Cohen's Lifestyle getting and staying in the cohens mental zone for weightloss

Prefix for Cohen's Lifestyle

Pinksultana

New member
Argh I am fighting, but I feel like im finding it a really hard battle to get back on track after months and months of trying to stay on track but continuously dropping off...Im after any advice on how people keep themseles on rack wit that mental mind game that plays out everyday...I want this so much...I want to get to my goal and be healthy and free from sadness due to lifetime weight issues....I WANT this...why is it so hard for me to act in the same way as what I want???....
 
I am new to Cohen's, I'm in the US and will be doing the blood work tomorrow. I am a professional dieter and I like you have struggled alot in the past. I have been successful before with diets and got to my goal and what helped me was to know that I am the ONLY one that controls what goes into my mouth. There is not one other person in this world that can help me lose weight but me. I also try to concentrate on my health and not just weight loss or how I look. Also journeling can really help, when you want to eat something bad start writing down your feelings at the time. Try drinking a big glass of water and or taking a walk, just get busy doing something. What scares me is the fact that I have always gained the weight back and I so don't want to do that this time. I hope this helps a little. I will have to practice what I've preached myself.
 
Seminal moment

I like you have also struggled with my weight over the last couple of years reaching 140kg (308 pounds) (37 male 6ft4) at my heaviest. I always told myself that I was a big guy and could carry it off and that I used to thin and fit and could be that again. Well, my delusion was entirely my own, my wife loves me big (or smaller) so there was no pressure to lose the weight and we love our food so life pretty much would have carried on but for a few things.

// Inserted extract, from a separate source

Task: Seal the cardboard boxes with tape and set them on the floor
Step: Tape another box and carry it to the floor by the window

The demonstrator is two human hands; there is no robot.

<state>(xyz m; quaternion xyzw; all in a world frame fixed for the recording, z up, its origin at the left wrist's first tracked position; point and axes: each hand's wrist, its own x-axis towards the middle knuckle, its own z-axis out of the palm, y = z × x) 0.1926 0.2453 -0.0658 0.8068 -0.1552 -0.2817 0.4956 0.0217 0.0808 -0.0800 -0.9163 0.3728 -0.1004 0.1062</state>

A trip to my doc for a checkup and the warning that it was not if i got sick but when - pre diabetic, becoming insulin resistant etc etc. the fact that i was getting too big for my bespoke suits :) - but most of all, On new years day, after a very mellow early breakfast at our favourite deli and on the journey home, I was the 1st to arrive on the scene of a 65 year old very fit cyclist having a heart attack - to cut a long story short, I basically performed CPR on him for nearly 30 mins while we waited for the paramedics to arrive. He was wearing a hear rate monitor (training) and when I stopped compressions so did his heart, after all of that time they declared him dead at the scene. by his point his family had arrived, we said our goodbyes and slipped away. Anyone who has ever had to perform CPR knows its not easy, it very intimate and watching someone die is very difficult. it rattled me heavily and i wasnt very present for the next couple of days as I contemplated the experience.

You see i think that the inability to stick to something like a diet - fitness regime - homework or whatever it is is symptomatic of 2 basic things in my opinion, we are lazy and our internal voice (the one we listen to) panders to our fears, feeds our insecurities and justifies our failures (ever hear yourself say: "you see i knew i couldn't do it"). And lazy is just that, it easier to cheat so we do, you have to work HARD to stay focussed and disciplined

The seminal moment for me was realizing that my internal voice didn't serve me and it needed to otherwise i too was going to end up dead of a heart attack, so I started talking differently to myself. I reconciled what my internal voice and my external voice were saying and brought them into integrity with one another (not too hard just requires being present and some work)

Cohen's was a gift because of how quickly it has worked for me, I started in April and today i am 104kg (36kg's down) and a couple of days away from my refeed at 100kg - I have cheated but i haven't lied to myself that it was ok, the fact that i deviated wasn't ok, and I needed to accept that even if I still cheated. being honest with myself , making sure that my internal and external voice were reconciled and the fact that I didn't really like seeing myself as lazy, were the keys for me to change - hard and brutal truths, some of them not too nice, but harbingers of change to be sure.